■ What this task involves ■
Set down each record below precisely, skipping the pictures.
*** Opening of Dataset ***
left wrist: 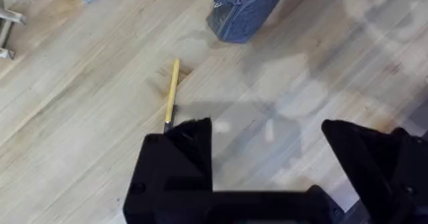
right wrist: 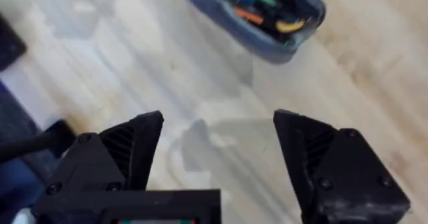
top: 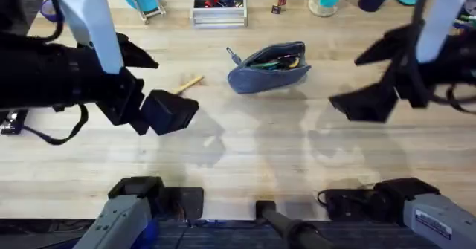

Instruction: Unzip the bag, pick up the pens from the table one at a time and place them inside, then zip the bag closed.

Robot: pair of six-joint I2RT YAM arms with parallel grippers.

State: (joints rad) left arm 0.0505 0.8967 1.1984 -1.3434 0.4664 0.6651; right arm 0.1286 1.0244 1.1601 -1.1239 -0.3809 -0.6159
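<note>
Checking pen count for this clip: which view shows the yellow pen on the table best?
The left wrist view: the yellow pen lies whole on the table, just ahead of the open left gripper. Overhead, the pen is partly hidden behind the left arm. The right wrist view looks at the open bag instead.

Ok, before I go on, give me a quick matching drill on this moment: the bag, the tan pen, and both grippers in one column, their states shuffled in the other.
Things:
1. bag
2. tan-yellow pen
3. left gripper
4. right gripper

States:
A. open, above bare table near the bag
B. unzipped, coloured pens inside
C. lying flat on the table, outside the bag
D. open, close above the loose pen

Pairs: 1-B, 2-C, 3-D, 4-A
</note>
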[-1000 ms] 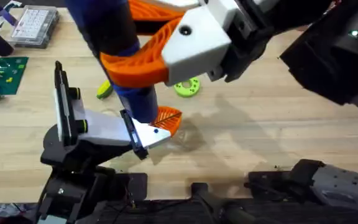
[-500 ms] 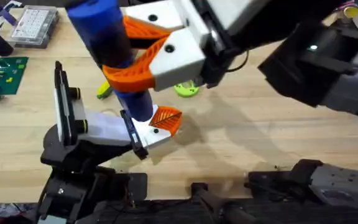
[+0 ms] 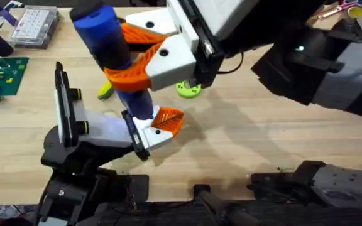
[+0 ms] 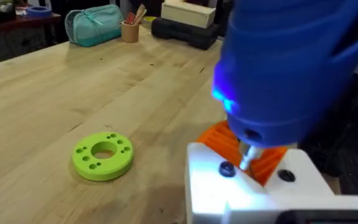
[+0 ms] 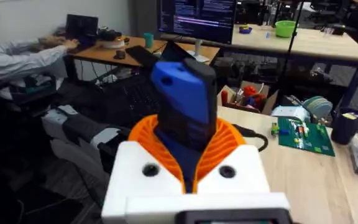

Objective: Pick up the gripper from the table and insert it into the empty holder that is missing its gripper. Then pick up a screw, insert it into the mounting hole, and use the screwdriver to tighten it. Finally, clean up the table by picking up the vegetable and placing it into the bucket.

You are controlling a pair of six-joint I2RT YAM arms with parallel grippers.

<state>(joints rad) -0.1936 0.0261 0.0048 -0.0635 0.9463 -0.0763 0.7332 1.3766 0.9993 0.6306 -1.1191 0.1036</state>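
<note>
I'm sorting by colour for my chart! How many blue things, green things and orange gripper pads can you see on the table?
Blue: 1, the screwdriver
Green: 3, the green ring, the vegetable, the circuit board
Orange pads: 2 sets, right gripper and mounted gripper
Total: 6

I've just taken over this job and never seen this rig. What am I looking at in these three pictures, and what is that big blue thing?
Two robot arms work at a wooden table. One picture looks down from above; the others come from cameras on each wrist. The blue thing is the screwdriver, held upright by the right pincer, its orange pads closed round it. Its tip sits by a screw on a white-and-orange part at the left arm's end. On the table lie a green ring, the vegetable and a clear box.
</note>
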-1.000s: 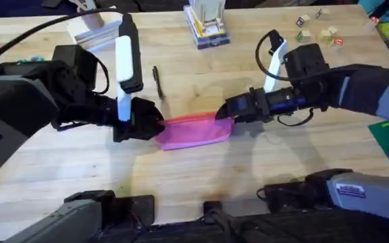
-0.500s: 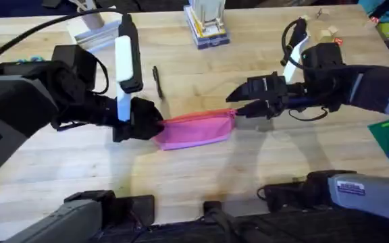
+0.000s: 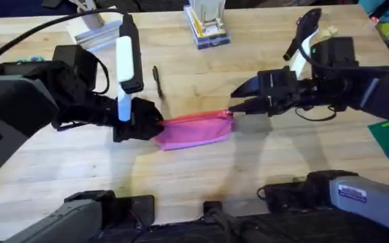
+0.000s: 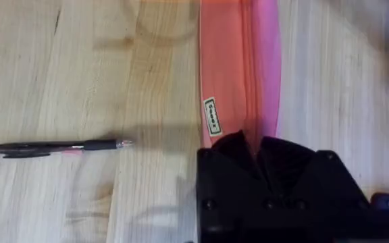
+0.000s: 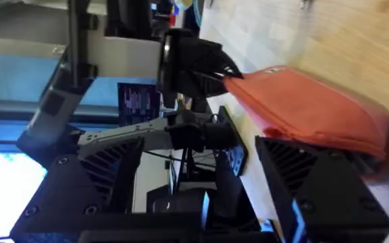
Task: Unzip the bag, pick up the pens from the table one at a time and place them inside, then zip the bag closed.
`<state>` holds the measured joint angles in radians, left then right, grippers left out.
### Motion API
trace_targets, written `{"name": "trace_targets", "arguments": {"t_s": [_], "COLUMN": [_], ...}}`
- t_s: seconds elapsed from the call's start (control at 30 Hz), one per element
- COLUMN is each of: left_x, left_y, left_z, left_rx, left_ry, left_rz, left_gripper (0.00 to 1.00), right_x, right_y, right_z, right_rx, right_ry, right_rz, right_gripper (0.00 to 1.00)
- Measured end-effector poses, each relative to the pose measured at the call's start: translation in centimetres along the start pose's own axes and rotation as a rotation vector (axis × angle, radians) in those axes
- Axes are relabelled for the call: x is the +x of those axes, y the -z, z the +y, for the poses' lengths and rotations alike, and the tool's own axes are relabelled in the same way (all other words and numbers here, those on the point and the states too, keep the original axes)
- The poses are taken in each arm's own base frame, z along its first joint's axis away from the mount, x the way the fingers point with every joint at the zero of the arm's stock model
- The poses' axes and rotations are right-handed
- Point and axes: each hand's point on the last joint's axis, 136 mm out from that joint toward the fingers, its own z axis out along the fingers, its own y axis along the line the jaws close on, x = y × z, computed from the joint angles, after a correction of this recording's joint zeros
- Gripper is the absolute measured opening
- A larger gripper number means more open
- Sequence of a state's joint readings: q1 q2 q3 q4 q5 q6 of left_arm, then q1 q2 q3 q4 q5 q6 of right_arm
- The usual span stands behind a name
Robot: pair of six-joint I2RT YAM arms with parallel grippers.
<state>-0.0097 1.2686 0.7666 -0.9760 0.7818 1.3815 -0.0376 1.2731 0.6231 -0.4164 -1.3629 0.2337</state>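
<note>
Now | left hand (image 3: 155, 127) clamps bag (image 3: 196, 130) | right hand (image 3: 236, 101) open, empty | label unreadable

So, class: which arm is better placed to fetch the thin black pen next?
Probably the right: its tool is open beside the pink fabric pouch, while the left tool clamps the pouch's other end near the pen.

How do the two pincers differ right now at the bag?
The left pincer is clamped on the left end of the bag; the right pincer is open, holding nothing. The left sits low at the table; the right looks raised off the bag's right end. Both point inward at the bag.
</note>
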Motion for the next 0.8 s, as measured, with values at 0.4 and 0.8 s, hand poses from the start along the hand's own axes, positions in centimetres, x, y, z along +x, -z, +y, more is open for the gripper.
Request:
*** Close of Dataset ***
■ Expected answer ■
left wrist: 
right wrist: 
top: 

Instruction: Unzip the bag, pick up the pens from the table one at a time and place them inside, then zip the bag closed.

Robot: pair of six-joint I2RT YAM arms with parallel grippers.

State: (joints rad) left arm 0.0505 0.8967 1.1984 -1.3434 0.4664 0.6651; right arm 0.1286 1.0244 1.1601 -1.1239 -0.3809 -0.6159
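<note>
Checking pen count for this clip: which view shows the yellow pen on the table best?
The left wrist view: the yellow pen lies whole on the table, just ahead of the open left gripper. Overhead, the pen is partly hidden behind the left arm. The right wrist view looks at the open bag instead.

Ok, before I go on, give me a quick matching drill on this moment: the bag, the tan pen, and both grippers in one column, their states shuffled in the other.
Things:
1. bag
2. tan-yellow pen
3. left gripper
4. right gripper

States:
A. open, above bare table near the bag
B. unzipped, coloured pens inside
C. lying flat on the table, outside the bag
D. open, close above the loose pen

Pairs: 1-B, 2-C, 3-D, 4-A
</note>
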[-1000 ms] 
[-500 ms] 
[+0 ms] 
[+0 ms] 
[+0 ms] 

Objective: Pick up the gripper from the table and insert it into the empty holder that is missing its gripper. Then pick up a screw, insert it into the mounting hole, and use the screwdriver to tighten it. Finally, clean up the table by picking up the vegetable and placing it into the bucket.

You are controlling a pair of six-joint I2RT YAM arms with parallel grippers.

<state>(joints rad) -0.1936 0.0261 0.0048 -0.0635 0.9463 -0.0763 0.7332 1.3766 0.9993 0.6306 -1.1191 0.1036</state>
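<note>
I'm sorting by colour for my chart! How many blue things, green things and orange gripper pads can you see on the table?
Blue: 1, the screwdriver
Green: 3, the green ring, the vegetable, the circuit board
Orange pads: 2 sets, right gripper and mounted gripper
Total: 6

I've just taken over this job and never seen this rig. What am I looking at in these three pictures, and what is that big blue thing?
Two robot arms work at a wooden table. One picture looks down from above; the others come from cameras on each wrist. The blue thing is the screwdriver, held upright by the right pincer, its orange pads closed round it. Its tip sits by a screw on a white-and-orange part at the left arm's end. On the table lie a green ring, the vegetable and a clear box.
</note>
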-1.000s: 
-0.500s: 
+0.000s: 
+0.000s: 
+0.000s: 
Task: Unzip the bag, pick up the pens from the table one at a time and place them inside, then zip the bag closed.
`<state>` holds the measured joint angles in radians, left then right, grippers left out.
### Motion API
trace_targets, written `{"name": "trace_targets", "arguments": {"t_s": [_], "COLUMN": [_], ...}}`
- t_s: seconds elapsed from the call's start (control at 30 Hz), one per element
- COLUMN is each of: left_x, left_y, left_z, left_rx, left_ry, left_rz, left_gripper (0.00 to 1.00), right_x, right_y, right_z, right_rx, right_ry, right_rz, right_gripper (0.00 to 1.00)
- Measured end-effector poses, each relative to the pose measured at the call's start: translation in centimetres along the start pose's own axes and rotation as a rotation vector (axis × angle, radians) in those axes
- Axes are relabelled for the call: x is the +x of those axes, y the -z, z the +y, for the poses' lengths and rotations alike, and the tool's own axes are relabelled in the same way (all other words and numbers here, those on the point and the states too, keep the original axes)
- The poses are taken in each arm's own base frame, z along its first joint's axis away from the mount, x the way the fingers point with every joint at the zero of the arm's stock model
- The poses' axes and rotations are right-handed
- Point and axes: each hand's point on the last joint's axis, 136 mm out from that joint toward the fingers, its own z axis out along the fingers, its own y axis along the line the jaws close on, x = y × z, computed from the joint angles, after a correction of this recording's joint zeros
- Gripper is the absolute measured opening
- A larger gripper number means more open
- Sequence of a state's joint readings: q1 q2 q3 q4 q5 q6 of left_arm, then q1 q2 q3 q4 q5 q6 of right_arm
- The usual span stands behind a name
Robot: pair of six-joint I2RT YAM arms with parallel grippers.
<state>-0.0097 1.2686 0.7666 -0.9760 0.7818 1.3815 -0.0376 1.2731 0.6231 -0.4164 -1.3629 0.2337</state>
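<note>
Now | left hand (image 3: 155, 127) clamps bag (image 3: 196, 130) | right hand (image 3: 236, 101) open, empty | label unreadable

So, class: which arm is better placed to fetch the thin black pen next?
Probably the right: its tool is open beside the pink fabric pouch, while the left tool clamps the pouch's other end near the pen.

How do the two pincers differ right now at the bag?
The left pincer is clamped on the left end of the bag; the right pincer is open, holding nothing. The left sits low at the table; the right looks raised off the bag's right end. Both point inward at the bag.
</note>
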Motion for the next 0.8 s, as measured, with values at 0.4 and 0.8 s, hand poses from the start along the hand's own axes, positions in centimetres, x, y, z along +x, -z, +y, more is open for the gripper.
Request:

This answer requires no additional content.